▶ TASK PROMPT: For the records below, output word for word the lines from the one with "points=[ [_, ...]" up to and including the one with "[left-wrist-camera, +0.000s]". No pictures.

┌──

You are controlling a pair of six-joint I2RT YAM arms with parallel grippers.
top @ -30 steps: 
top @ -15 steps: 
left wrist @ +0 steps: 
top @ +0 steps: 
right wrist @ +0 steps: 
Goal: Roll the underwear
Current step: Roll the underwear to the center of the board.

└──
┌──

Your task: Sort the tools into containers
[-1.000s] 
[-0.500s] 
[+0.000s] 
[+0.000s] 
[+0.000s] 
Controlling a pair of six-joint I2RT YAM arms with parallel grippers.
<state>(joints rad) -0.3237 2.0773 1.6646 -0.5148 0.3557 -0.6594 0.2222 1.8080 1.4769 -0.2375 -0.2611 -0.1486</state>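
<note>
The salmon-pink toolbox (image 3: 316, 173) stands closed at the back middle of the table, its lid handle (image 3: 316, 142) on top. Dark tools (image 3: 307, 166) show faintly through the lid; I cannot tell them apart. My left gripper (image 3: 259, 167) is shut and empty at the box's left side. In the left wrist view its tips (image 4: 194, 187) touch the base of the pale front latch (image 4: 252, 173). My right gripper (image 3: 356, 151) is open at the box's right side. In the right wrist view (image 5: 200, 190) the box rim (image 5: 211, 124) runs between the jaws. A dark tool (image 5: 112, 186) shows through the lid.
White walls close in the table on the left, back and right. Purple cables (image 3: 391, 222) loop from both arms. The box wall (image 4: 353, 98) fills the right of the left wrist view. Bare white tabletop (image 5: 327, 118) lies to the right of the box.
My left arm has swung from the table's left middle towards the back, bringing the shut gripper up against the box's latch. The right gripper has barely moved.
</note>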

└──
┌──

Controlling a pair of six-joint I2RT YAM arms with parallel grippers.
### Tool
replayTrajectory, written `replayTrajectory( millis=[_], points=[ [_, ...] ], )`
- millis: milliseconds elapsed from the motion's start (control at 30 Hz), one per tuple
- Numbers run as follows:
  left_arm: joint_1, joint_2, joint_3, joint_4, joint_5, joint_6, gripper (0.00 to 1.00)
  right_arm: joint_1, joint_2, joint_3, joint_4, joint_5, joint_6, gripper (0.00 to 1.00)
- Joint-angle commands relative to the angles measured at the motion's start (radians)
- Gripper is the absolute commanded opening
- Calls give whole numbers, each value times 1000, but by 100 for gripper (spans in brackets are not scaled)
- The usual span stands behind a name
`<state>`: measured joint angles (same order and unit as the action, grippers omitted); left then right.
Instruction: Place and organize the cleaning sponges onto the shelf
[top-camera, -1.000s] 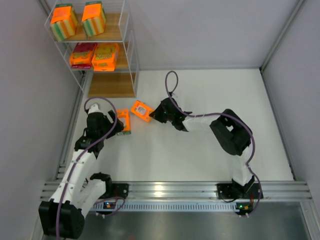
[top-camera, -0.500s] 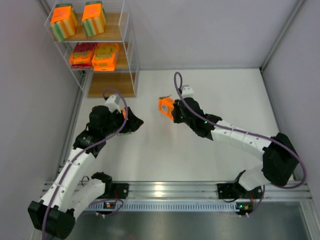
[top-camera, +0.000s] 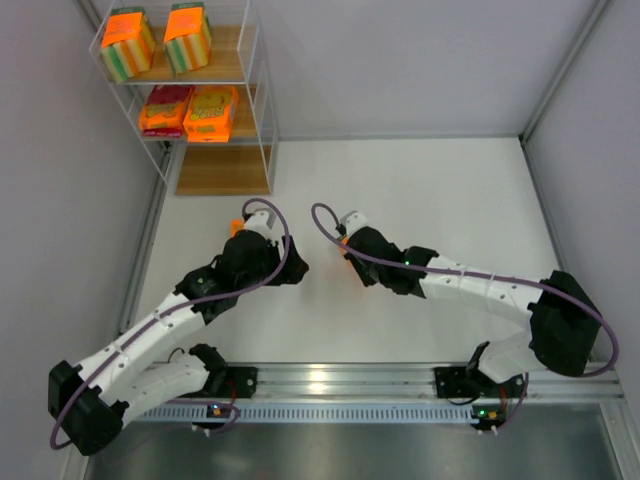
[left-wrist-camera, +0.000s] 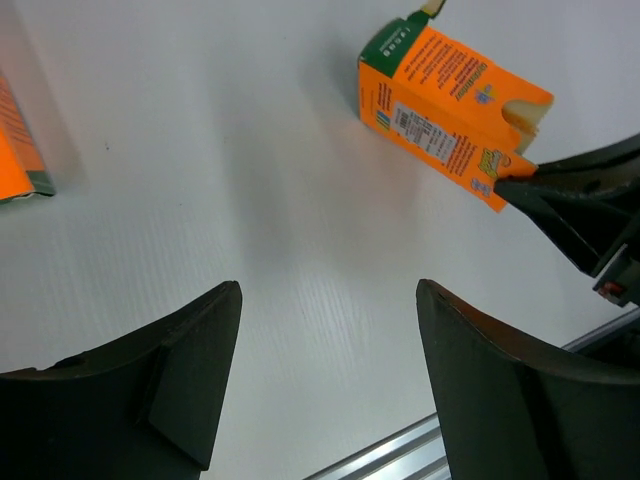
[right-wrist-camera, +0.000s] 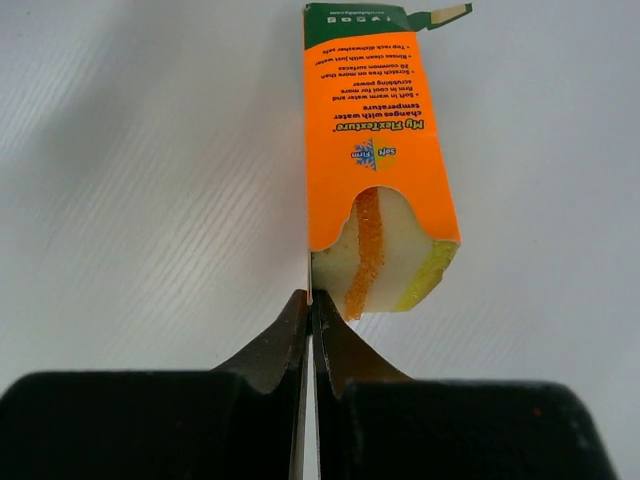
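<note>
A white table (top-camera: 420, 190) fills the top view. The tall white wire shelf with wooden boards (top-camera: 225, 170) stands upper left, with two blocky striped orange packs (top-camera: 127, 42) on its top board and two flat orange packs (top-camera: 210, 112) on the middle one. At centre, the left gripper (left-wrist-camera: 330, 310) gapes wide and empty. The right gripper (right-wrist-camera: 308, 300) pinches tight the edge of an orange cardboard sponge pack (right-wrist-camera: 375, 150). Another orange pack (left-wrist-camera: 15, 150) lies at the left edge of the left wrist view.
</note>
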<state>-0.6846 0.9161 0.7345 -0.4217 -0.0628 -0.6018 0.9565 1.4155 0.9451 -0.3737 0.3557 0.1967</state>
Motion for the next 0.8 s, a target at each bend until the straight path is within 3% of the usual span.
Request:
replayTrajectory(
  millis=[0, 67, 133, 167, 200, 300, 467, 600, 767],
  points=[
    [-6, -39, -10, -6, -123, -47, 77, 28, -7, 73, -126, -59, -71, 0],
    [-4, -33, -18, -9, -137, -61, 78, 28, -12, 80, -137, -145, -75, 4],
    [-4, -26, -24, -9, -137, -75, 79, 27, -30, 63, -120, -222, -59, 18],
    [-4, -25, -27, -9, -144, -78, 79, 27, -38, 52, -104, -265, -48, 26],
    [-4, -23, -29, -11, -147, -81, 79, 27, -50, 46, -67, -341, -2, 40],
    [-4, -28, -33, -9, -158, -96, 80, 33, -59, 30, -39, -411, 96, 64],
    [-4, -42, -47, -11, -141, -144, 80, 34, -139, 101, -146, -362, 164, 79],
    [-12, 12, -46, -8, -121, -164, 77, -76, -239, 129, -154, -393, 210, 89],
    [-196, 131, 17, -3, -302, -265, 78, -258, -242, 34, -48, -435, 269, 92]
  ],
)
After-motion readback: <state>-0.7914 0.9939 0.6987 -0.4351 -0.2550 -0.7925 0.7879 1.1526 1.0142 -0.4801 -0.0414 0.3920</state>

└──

▶ RESULT OF THIS EXERCISE:
replayTrajectory, written `replayTrajectory( millis=[_], points=[ [_, ...] ], )`
- millis: milliseconds elapsed from the motion's start (control at 30 Hz), one per tuple
- Numbers run as follows:
  left_arm: joint_1, joint_2, joint_3, joint_4, joint_5, joint_6, gripper (0.00 to 1.00)
  right_arm: joint_1, joint_2, joint_3, joint_4, joint_5, joint_6, gripper (0.00 to 1.00)
- Joint-angle commands relative to the angles measured at the motion's start (radians)
- Gripper is the absolute commanded opening
- Calls give whole numbers, each value times 1000, but by 100 for gripper (spans in brackets are not scaled)
- The usual span stands behind a name
`<state>`: measured joint angles (same order and unit as the action, grippers omitted); left then right.
Instruction: Place and organize the cleaning sponges onto the shelf
[top-camera, -1.000s] 
[top-camera, -0.500s] 
[top-camera, +0.000s] 
[left-wrist-camera, +0.000s] 

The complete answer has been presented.